Work task: Print exactly the lines from the one containing "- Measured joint" through the last line of the listing, both included.
>>>
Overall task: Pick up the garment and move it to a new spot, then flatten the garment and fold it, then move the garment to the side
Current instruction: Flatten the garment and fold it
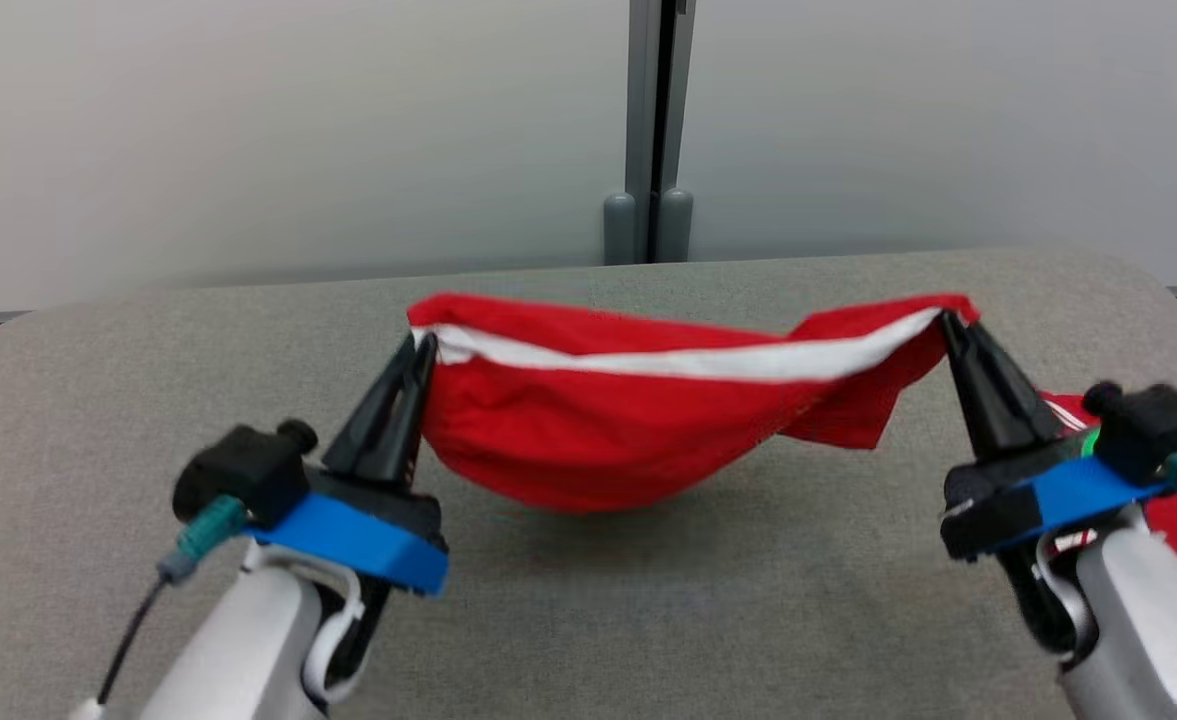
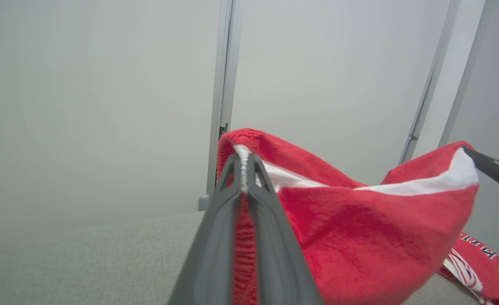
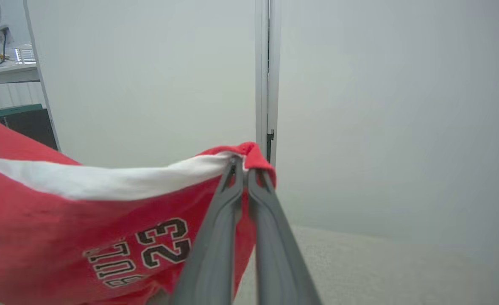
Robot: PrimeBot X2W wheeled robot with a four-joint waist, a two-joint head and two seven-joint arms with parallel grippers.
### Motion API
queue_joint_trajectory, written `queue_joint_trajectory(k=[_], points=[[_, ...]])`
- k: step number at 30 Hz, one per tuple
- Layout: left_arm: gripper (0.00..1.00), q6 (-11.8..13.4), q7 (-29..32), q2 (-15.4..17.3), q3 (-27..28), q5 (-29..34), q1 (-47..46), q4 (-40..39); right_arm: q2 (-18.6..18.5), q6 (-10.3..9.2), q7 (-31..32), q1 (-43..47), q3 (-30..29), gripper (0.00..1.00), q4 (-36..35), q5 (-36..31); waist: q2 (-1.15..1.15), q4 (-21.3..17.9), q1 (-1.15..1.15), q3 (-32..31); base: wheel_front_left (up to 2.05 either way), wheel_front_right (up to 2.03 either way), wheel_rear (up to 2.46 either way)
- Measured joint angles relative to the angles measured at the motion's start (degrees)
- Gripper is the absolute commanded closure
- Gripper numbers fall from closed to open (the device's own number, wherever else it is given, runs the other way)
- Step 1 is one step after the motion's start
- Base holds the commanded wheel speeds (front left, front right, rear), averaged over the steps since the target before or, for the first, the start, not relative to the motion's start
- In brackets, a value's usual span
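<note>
Left fingers (image 1: 388,410), at 8 o'clock, and right fingers (image 1: 988,400), at 4 o'clock, each pinched shut on the garment (image 1: 598,430) by its white-trimmed edge. It hung sagging over the desk (image 1: 648,620) centre, presumably stretched for laying flat.

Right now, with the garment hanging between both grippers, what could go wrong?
1. The left gripper and right gripper pinch the red garment only at their tips, on its white-banded edge; a pull apart could slip it.
2. Its sagging middle hangs low over the table and may drag.
3. Red fabric lying by the right arm could snag.
</note>
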Motion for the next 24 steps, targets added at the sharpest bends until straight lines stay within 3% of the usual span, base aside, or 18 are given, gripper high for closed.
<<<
Written answer:
- Measured joint angles relative to the angles measured at the motion's start (degrees)
- Gripper is the absolute commanded closure
- Gripper numbers fall from closed to open (the device's own number, wherever else it is given, runs the other way)
- Step 1 is one step after the motion's start
- Base holds the commanded wheel speeds (front left, front right, rear), averaged over the steps since the target before or, for the first, the start, not relative to the motion's start
- In brackets, a value's usual span
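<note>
Left fingers (image 1: 388,410), at 8 o'clock, and right fingers (image 1: 988,400), at 4 o'clock, each pinched shut on the garment (image 1: 598,430) by its white-trimmed edge. It hung sagging over the desk (image 1: 648,620) centre, presumably stretched for laying flat.

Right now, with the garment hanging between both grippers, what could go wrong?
1. The left gripper and right gripper pinch the red garment only at their tips, on its white-banded edge; a pull apart could slip it.
2. Its sagging middle hangs low over the table and may drag.
3. Red fabric lying by the right arm could snag.
</note>
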Motion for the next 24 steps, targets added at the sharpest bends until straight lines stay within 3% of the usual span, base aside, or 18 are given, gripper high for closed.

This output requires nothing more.